→ What you should do: Transcribe the listing below only from the line with "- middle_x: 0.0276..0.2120" up to and including the line with "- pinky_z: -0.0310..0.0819".

→ Material for this task:
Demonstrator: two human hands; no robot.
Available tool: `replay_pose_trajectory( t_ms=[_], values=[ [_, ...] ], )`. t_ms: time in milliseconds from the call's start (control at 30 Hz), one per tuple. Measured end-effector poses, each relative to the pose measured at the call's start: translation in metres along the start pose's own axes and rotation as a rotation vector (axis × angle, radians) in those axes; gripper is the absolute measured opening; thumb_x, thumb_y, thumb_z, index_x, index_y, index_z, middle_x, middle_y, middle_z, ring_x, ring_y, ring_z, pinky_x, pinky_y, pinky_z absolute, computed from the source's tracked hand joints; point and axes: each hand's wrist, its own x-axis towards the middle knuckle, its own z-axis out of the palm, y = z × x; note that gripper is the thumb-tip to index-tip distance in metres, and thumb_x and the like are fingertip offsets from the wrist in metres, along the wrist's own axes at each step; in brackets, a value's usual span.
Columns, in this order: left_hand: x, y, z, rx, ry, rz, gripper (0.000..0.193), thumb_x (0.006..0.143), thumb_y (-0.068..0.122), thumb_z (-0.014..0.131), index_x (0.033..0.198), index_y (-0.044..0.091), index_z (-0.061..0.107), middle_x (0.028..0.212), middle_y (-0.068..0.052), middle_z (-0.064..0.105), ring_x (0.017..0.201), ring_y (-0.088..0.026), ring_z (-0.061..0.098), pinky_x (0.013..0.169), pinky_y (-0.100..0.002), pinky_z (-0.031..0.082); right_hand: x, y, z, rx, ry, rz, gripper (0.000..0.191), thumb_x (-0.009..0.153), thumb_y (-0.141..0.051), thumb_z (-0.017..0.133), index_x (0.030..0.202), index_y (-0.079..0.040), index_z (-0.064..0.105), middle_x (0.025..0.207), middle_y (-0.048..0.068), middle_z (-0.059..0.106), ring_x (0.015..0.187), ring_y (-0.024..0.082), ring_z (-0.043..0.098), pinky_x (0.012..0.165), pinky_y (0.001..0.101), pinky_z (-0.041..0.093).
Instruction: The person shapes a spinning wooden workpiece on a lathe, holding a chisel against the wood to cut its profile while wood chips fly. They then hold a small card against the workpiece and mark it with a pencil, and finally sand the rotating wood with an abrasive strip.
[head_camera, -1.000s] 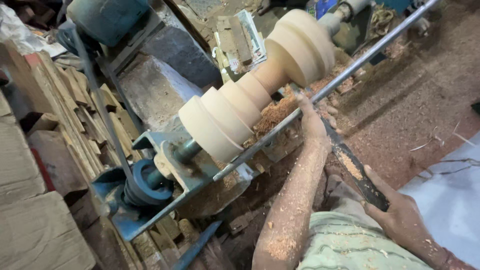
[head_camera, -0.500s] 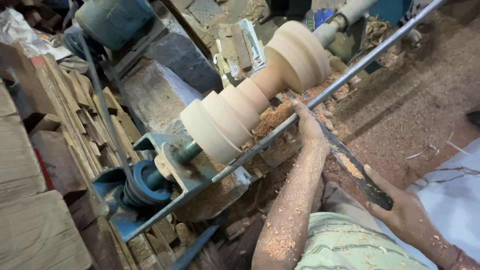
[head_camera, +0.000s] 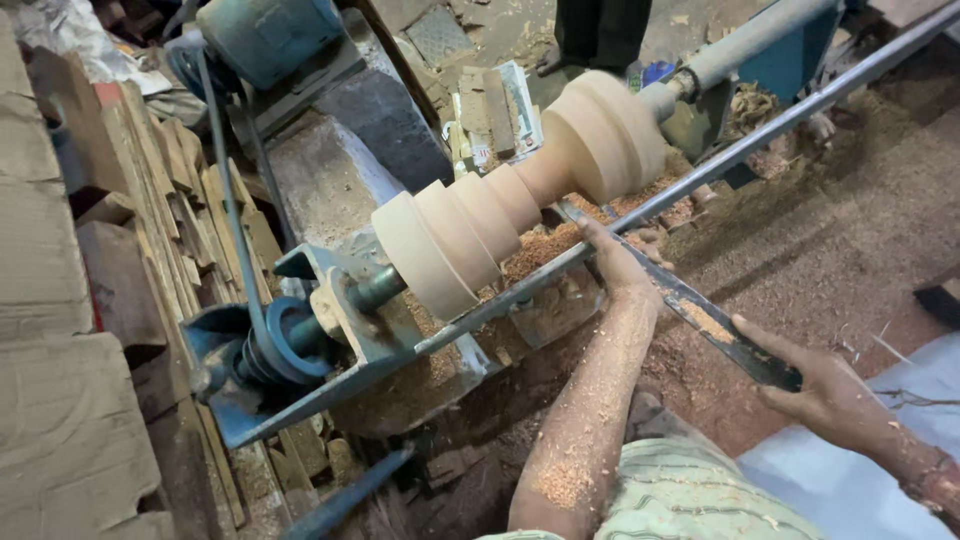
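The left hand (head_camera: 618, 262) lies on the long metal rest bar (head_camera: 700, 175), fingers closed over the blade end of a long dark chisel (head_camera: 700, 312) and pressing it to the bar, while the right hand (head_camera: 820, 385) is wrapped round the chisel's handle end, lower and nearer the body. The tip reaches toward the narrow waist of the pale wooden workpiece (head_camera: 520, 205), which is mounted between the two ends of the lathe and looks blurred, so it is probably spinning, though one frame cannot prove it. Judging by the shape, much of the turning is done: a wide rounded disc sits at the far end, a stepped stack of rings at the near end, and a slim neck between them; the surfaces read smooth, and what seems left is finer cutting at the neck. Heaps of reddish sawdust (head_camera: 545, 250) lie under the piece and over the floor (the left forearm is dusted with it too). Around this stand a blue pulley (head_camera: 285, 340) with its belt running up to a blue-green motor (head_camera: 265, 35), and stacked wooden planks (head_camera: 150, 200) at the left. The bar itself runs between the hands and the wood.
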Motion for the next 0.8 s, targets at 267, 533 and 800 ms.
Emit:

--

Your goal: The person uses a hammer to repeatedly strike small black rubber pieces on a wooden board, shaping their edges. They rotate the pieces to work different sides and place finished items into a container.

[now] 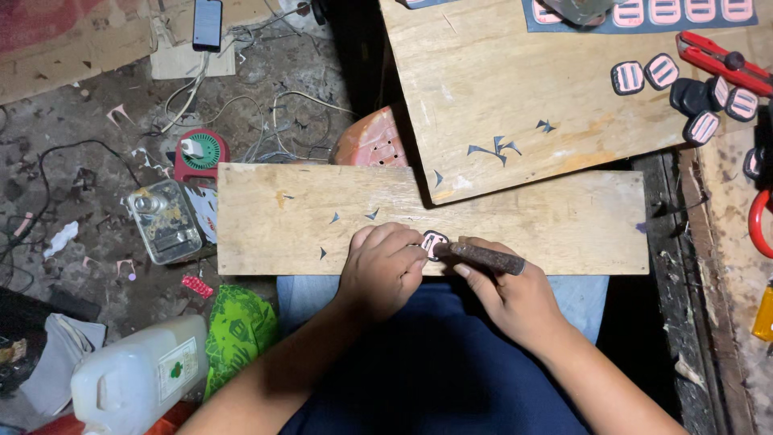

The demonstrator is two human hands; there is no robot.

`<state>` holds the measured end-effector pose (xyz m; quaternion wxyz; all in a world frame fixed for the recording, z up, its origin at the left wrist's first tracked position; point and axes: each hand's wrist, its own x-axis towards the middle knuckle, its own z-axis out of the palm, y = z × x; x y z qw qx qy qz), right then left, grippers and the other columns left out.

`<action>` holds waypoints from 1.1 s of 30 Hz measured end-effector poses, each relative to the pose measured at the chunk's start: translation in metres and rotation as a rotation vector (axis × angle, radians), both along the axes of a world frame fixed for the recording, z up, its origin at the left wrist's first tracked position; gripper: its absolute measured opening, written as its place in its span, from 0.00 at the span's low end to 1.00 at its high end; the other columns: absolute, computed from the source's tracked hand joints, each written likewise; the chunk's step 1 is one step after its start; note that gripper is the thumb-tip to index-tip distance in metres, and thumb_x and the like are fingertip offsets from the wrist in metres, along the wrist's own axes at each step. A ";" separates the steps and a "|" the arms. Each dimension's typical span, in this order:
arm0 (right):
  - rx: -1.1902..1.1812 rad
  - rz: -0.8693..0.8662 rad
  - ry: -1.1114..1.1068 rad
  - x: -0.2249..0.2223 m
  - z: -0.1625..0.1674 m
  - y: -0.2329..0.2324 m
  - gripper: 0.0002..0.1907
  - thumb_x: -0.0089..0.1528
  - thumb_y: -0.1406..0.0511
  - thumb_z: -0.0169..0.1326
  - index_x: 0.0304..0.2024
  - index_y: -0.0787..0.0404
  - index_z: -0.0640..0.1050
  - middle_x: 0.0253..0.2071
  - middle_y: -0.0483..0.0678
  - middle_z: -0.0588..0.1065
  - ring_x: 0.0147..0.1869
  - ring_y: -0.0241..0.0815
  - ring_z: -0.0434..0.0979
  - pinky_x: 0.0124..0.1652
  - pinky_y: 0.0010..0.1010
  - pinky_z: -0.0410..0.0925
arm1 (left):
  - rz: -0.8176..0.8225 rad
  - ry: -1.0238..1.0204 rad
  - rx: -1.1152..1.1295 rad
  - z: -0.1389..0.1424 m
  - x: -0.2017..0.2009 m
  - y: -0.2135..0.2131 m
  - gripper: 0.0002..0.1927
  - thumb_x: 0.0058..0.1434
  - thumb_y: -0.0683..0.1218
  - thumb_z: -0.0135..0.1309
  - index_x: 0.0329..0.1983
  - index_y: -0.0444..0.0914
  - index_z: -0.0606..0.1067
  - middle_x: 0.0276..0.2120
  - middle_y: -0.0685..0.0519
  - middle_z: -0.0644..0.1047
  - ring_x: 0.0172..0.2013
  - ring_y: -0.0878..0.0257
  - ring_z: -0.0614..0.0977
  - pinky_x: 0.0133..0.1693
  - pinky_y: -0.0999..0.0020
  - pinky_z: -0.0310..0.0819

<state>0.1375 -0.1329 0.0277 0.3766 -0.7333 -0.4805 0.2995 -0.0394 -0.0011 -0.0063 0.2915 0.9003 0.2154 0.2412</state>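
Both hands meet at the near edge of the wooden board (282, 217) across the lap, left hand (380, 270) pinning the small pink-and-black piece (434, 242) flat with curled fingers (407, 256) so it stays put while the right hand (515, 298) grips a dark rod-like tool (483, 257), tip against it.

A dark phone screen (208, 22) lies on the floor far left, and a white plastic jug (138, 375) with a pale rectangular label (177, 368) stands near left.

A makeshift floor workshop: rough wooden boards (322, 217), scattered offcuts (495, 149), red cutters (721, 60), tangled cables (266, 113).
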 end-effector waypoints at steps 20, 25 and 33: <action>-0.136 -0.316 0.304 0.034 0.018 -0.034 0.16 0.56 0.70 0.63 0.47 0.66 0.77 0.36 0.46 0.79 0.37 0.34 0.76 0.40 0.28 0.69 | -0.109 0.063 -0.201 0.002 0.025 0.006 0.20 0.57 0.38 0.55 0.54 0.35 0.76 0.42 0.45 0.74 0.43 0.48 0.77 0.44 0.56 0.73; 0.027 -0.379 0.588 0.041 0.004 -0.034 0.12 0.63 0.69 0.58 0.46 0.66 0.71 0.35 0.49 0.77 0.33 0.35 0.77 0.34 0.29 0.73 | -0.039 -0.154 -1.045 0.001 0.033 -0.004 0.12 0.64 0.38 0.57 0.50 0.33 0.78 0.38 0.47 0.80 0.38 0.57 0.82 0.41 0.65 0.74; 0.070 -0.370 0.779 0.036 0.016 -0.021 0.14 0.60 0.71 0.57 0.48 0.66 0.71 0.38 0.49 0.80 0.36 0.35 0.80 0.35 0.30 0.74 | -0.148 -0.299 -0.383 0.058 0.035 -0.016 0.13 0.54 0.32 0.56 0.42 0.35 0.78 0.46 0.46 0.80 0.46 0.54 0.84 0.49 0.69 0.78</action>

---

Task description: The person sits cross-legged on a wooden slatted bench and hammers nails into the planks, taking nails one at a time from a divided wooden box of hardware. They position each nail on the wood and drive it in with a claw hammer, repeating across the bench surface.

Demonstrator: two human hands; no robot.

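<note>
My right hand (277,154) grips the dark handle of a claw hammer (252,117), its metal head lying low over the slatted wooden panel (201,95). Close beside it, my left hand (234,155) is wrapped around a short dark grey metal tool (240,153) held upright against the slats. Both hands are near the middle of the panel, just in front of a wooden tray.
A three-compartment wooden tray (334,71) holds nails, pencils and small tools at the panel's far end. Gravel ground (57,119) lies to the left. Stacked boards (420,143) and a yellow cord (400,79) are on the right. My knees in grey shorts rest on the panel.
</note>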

→ Answer to this task:
  - middle_x: 0.0276..0.2120
  - middle_y: -0.0685..0.0519
  - middle_z: -0.0644..0.1047
  - ring_x: 0.0172..0.2013
  - ring_y: -0.0878..0.0257
  - ring_z: -0.0614..0.0977
  - pinky_x: 0.0133..0.1693
  - pinky_y: -0.0999..0.0020
  - pinky_z: -0.0310..0.0819

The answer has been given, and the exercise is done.